Per rendere le terapie avanzate sostenibili ci vuole un fondo dedicato
La discussione su come assicurare la sostenibilità di queste terapie è dunque in corso, coinvolgendo sia il contesto nazionale italiano che quello europeo. “La nostra associazione gioca un ruolo attivo in questo dibattito: stiamo esplorando meccanismi di finanziamento specifici per le terapie avanzate e interagendo con il mondo politico e istituzionale per delineare strategie efficaci. Un esempio significativo a cui guardare è il Fondo Oncologico Innovativo, che ha facilitato l’accesso a farmaci oncologici innovativi nel mercato italiano. L’esperienza positiva derivante dall’Unione di questo fondo con quello per i farmaci innovativi non oncologici suggerisce un modello replicabile anche per le terapie avanzate”.

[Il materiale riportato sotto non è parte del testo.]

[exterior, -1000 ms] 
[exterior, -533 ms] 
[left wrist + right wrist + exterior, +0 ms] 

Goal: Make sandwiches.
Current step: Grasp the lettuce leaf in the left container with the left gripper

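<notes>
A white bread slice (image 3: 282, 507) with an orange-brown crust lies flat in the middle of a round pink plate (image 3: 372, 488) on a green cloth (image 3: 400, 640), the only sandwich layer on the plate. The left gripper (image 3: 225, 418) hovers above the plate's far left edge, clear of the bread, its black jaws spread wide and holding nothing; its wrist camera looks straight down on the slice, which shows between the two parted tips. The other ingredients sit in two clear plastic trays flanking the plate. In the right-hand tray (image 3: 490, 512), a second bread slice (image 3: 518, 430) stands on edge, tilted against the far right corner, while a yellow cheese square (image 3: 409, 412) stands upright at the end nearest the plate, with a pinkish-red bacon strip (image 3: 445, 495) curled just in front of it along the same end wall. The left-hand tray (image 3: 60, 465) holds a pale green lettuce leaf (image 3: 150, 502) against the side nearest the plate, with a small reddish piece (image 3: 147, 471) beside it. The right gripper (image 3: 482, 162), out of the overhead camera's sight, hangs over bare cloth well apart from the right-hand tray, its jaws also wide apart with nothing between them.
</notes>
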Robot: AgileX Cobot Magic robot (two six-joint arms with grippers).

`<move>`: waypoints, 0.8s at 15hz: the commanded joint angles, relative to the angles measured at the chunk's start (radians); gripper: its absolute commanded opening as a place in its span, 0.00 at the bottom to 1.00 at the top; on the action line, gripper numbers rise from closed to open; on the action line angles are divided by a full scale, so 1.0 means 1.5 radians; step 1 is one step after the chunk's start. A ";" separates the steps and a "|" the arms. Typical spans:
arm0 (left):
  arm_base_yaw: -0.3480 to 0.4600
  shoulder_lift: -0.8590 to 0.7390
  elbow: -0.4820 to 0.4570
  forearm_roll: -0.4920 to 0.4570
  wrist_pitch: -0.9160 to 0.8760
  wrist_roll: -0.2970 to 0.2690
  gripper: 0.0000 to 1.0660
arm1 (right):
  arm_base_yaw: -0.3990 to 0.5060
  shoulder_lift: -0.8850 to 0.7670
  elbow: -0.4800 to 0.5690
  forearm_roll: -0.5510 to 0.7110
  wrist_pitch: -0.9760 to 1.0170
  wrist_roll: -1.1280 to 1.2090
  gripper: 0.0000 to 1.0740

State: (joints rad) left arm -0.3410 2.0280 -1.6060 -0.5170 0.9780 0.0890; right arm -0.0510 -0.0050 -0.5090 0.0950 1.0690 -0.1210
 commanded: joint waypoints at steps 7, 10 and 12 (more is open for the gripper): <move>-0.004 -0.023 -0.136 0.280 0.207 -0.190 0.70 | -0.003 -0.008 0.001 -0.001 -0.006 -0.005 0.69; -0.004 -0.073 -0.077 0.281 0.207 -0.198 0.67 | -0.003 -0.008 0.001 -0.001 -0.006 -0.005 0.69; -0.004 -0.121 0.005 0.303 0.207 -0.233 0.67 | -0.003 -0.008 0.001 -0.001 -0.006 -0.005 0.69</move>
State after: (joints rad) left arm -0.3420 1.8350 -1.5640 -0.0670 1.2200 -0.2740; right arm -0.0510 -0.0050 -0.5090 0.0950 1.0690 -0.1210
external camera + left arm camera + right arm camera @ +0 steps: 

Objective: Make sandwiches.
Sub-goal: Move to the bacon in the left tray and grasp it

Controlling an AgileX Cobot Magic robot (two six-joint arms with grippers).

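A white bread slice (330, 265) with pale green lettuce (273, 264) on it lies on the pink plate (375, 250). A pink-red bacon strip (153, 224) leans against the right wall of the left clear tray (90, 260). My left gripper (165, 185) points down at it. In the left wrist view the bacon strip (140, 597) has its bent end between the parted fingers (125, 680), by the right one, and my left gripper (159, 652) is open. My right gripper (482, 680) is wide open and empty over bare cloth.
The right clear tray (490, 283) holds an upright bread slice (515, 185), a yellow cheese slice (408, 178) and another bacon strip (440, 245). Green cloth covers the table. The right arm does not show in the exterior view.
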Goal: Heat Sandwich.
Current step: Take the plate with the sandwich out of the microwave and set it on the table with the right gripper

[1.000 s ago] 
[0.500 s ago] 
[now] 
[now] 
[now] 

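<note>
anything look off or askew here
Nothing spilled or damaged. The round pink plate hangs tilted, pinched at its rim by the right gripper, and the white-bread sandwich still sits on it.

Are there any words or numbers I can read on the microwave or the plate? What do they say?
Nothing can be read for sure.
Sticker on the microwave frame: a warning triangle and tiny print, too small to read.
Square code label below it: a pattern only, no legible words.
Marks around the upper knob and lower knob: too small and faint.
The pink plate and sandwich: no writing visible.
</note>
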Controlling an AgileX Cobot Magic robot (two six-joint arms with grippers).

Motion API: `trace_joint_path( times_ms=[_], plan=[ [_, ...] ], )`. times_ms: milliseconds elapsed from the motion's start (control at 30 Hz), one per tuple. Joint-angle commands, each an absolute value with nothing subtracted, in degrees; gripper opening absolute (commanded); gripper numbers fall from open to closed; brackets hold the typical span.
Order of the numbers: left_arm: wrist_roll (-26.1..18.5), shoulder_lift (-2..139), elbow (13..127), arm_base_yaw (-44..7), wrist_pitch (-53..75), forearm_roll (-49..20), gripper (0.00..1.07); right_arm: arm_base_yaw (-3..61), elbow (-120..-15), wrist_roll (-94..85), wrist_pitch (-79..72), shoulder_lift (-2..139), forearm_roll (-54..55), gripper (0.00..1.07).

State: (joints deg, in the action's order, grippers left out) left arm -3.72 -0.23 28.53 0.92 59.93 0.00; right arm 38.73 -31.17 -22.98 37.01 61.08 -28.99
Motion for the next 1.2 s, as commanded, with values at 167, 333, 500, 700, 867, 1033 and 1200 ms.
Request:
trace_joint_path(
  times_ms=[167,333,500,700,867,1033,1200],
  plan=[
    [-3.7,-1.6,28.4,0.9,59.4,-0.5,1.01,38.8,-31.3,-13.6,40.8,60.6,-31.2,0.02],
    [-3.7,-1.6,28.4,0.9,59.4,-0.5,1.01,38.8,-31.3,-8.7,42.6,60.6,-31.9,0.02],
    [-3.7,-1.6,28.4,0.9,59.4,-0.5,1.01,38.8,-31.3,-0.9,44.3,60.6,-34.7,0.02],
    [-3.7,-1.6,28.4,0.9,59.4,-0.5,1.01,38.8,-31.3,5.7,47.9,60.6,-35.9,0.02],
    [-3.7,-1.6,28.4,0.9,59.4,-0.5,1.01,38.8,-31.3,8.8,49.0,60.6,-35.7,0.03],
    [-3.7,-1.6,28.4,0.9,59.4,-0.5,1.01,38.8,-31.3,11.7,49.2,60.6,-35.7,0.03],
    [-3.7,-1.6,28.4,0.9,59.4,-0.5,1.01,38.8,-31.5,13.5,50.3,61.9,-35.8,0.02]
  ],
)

Un modello contrattuale per la collaborazione profit-no profit
Viganò ricorda che Assobiotec sta attualmente concentrando i propri sforzi sulla promozione della ricerca collaborativa, un tema portato all’attenzione anche nei contesti di discussione sulle sperimentazioni cliniche. “L’obiettivo è di creare un framework efficace per facilitare la collaborazione tra enti profit e no profit. Questo sforzo mira a superare le sfide, prevalentemente contrattuali e legali, come la gestione e la condivisione delle informazioni e la tutela della privacy nel trasferimento dei dati tra le parti”.
“Stiamo elaborando un modello contrattuale che possa essere utilizzato sia da enti profit che no profit per avviare collaborazioni”. Questo modello è attualmente in fase di sviluppo attraverso un dialogo con gli stakeholder istituzionali, al fine di individuare soluzioni praticabili.